Direct naar artikelinhoud

Bob Dylan: hoe de tijden veranderen

Bob Dylan heeft misschien wel het onmogelijke gedaan: hij heeft creatief de grenzen verlegd door zijn principes in de uitverkoop te doen. Het idee dat de schorre troubadour met zijn vrijheidslievende protestliederen naar een dictatuur reist en daar geen van die liederen zingt, is een hogere vorm van hypocrisie: erger dan Beyoncé, Mariah Carey en Usher die miljoenen binnenhalen door voor de familie-Kadhafi te zingen.

Voordat Dylan vorige week voor het eerst mocht optreden in China verloochende hij zijn eigen principes door Peking het programma van zijn optreden te laten censureren. Legendarische protestsongs zoals ‘The Times They Are a-Changin’’ en ‘Blowing in the Wind’ zouden geen gepaste muziek zijn geweest voor de 2.000 Chinese apparatsjiks in het publiek die even zaten uit te blazen van het onderdrukken van hun bevolking.

Geschrokken van de golf van democratie die over het Midden- Oosten spoelt, is China begonnen kunstenaars, advocaten, schrijvers en dissidenten keihard aan te pakken. Onder de arrestanten is de beroemde kunstenaar Ai Weiwei. Dylan zweeg over Ai Weiweis arrestatie en besloot ook ‘Hurricane’ niet ten gehore te brengen, zijn lied over ‘de man die de autoriteiten de schuld gaven van iets wat hij niet had gedaan’. Hij werkte zijn goedgekeurde lijstje af, stak een stapel communistische bankbiljetten in zijn zak en vertrok.

“The Times Are Not-a-Changin’”, sneerde The Financial Times onder een foto van de grijze 69-jarige met een panamahoed op in Peking. Als 22-jarige liep Dylan boos weg uit een tv-programma, toen de censoren van CBS hem vertelden dat hij zijn ‘Talkin’ John Birch Paranoid Blues’ niet mocht spelen, een song waarin hij de rechtse John Birch Society belachelijk maakte. Maar nu geeft hij ruiterlijk toe dat hij het voor het geld doet.

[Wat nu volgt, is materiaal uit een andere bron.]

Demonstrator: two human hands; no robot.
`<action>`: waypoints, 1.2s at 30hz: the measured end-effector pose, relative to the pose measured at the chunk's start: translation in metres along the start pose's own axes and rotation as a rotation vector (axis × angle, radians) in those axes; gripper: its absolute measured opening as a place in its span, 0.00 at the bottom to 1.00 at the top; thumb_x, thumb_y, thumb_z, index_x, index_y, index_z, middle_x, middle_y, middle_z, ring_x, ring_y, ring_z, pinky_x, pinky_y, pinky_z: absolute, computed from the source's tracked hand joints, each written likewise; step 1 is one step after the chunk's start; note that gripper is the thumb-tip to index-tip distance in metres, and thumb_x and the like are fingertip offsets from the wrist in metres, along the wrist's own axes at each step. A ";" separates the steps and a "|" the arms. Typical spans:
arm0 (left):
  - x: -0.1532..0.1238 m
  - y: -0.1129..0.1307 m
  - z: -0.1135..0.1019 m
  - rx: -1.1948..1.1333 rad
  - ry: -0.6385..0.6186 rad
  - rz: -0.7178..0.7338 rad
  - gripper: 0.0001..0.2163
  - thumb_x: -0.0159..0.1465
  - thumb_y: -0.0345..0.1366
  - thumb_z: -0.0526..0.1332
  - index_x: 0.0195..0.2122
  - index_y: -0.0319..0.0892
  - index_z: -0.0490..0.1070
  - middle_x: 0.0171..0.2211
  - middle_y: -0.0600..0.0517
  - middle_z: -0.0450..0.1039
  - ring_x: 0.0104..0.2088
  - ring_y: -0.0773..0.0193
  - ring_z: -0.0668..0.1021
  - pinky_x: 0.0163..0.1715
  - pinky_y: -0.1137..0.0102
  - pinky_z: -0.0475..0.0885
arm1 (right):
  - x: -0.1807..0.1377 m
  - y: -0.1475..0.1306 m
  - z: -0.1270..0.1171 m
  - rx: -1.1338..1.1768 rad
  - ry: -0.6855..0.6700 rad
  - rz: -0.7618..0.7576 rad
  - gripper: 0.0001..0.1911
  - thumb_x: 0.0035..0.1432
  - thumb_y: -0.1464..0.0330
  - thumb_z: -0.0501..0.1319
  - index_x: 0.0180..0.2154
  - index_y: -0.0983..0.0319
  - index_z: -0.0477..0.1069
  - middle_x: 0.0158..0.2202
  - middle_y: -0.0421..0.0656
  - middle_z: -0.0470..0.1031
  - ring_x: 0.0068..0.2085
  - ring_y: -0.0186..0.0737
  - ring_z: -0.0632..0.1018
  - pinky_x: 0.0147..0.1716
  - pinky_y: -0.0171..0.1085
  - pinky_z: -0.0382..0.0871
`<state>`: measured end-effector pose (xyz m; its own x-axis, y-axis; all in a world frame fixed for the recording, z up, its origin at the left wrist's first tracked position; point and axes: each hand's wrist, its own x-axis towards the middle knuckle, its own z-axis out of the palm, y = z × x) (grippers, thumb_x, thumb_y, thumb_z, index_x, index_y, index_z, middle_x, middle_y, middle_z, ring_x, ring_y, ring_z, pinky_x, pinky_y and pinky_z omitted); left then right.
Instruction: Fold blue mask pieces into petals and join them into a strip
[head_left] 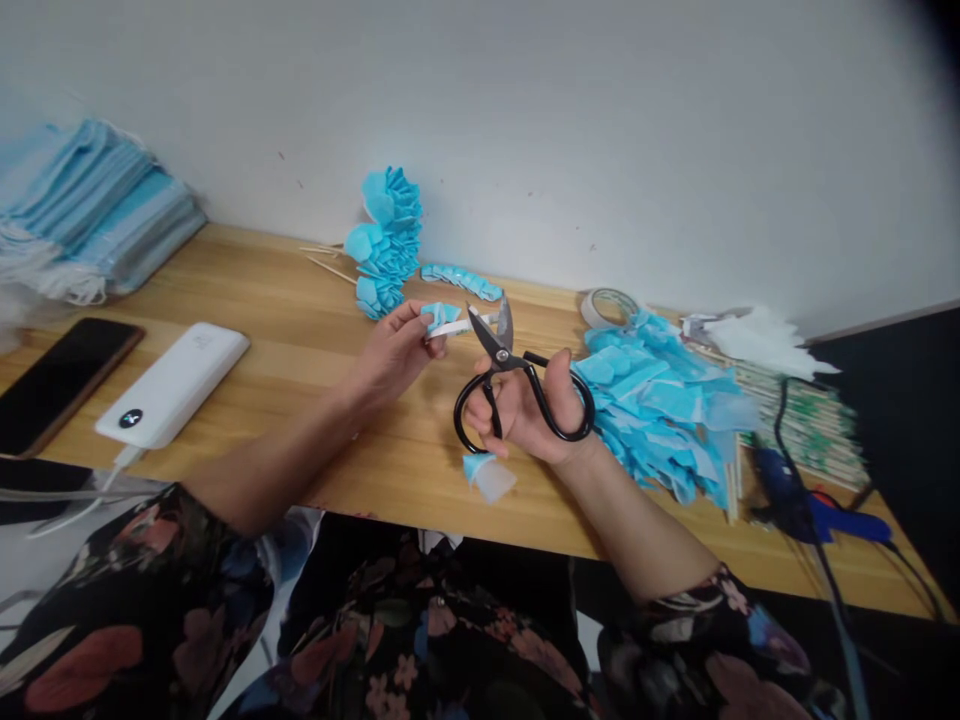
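Floral garment (442, 640), left grip (397, 345) pinching folded blue piece (442, 315), right grip (536, 408) holding black-handled scissors (502, 356), blades parted

Your scissors (501, 357) have dull metal blades and glossy handles. Around them lie matt, cloth-like sheets (660, 390) at three o'clock, a plastic glue gun (844, 522) at four and a smooth plastic power bank (184, 375) at nine. Your surface (289, 315) shows wood grain with a soft sheen.
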<state>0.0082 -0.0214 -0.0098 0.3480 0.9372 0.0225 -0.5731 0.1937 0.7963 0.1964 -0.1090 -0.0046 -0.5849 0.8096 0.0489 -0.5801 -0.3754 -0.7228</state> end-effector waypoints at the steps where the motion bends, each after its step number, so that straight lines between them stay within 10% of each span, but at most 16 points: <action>1: -0.001 0.001 0.001 -0.004 0.004 -0.014 0.12 0.66 0.32 0.72 0.29 0.42 0.69 0.19 0.59 0.68 0.22 0.70 0.74 0.26 0.74 0.71 | 0.000 0.000 0.000 0.011 0.014 0.006 0.38 0.59 0.33 0.63 0.50 0.58 0.74 0.32 0.44 0.80 0.31 0.42 0.77 0.21 0.35 0.72; 36: 0.002 -0.002 -0.007 -0.027 -0.040 0.013 0.18 0.57 0.41 0.79 0.31 0.43 0.69 0.20 0.60 0.66 0.23 0.70 0.72 0.27 0.73 0.70 | -0.002 -0.007 0.007 -0.049 0.217 0.004 0.35 0.67 0.33 0.53 0.44 0.57 0.74 0.15 0.26 0.56 0.12 0.28 0.55 0.12 0.28 0.61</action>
<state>0.0044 -0.0180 -0.0154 0.3699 0.9273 0.0573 -0.5973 0.1901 0.7792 0.1980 -0.1112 0.0051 -0.4485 0.8882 -0.0998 -0.5469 -0.3610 -0.7554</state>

Volgens David Hajdu, de muziekcriticus van The New Republic, heeft Dylan altijd geworsteld met het probleem dat hij “geen leider wil zijn, maar wel een beroemdheid”. Hij kan de idealen van de jaren ’60 niet verraden, omdat hij die nooit heeft gehad. In Chronicles, zijn memoires, schrijft hij dat hij geen anti-establishmentheld wil zijn en dat al dat “culturele geleuter” hem misselijk maakte. “Ik had heel weinig gemeen met de generatie waarvan ik de stem heette te zijn en ik wist er nog veel minder van”, schreef Dylan.

Hij wilde gewoon een huis met een wit hek ervoor en roze rozen in de achtertuin, met een vrouw en een zooi kinderen, Cheerios eten en naar een optreden van Frank Sinatra gaan. “Wat die tegencultuur ook moge zijn, ik had er mijn buik van vol”, schreef hij. Hij wilde niet de “Hogepriester van het protest” zijn. Bij het opvoeren van zijn protestsongs kreeg hij meer en meer het gevoel dat hij met een “zak bedorven vlees” liep te leuren.

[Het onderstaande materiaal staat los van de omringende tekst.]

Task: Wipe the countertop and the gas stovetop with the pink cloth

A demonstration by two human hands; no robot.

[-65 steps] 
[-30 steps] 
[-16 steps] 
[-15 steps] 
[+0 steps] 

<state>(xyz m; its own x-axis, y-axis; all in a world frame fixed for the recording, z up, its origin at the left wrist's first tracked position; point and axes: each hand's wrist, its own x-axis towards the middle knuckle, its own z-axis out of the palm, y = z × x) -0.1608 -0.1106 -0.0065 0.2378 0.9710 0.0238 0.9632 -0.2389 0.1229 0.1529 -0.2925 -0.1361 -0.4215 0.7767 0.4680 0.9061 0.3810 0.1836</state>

Volgens Hajdu heeft Dylan afstand genomen van zijn protestliedjes omdat hij ook wel wist dat er veel opportunisme in zat. Dylan gebruikte ze om beroemd te worden, maar hij weet dat die songs “te rigide en polemisch” zijn om tot zijn beste werk gerekend te worden. “Misschien zijn die Chinese bureaucraten betere muziekcritici dan wij denken”, zegt hij.

Volgens Dylanbiograaf Sean Wilentz probeerden de Chinezen het publiek te beschermen “tegen iemand die al veertig jaar niet meer bestaat”. Toch zou Dylan misschien nog eens zijn oude teksten moeten lezen: “I think you will find/ when your death takes its toll/ all the money you made/ will never buy back your soul.”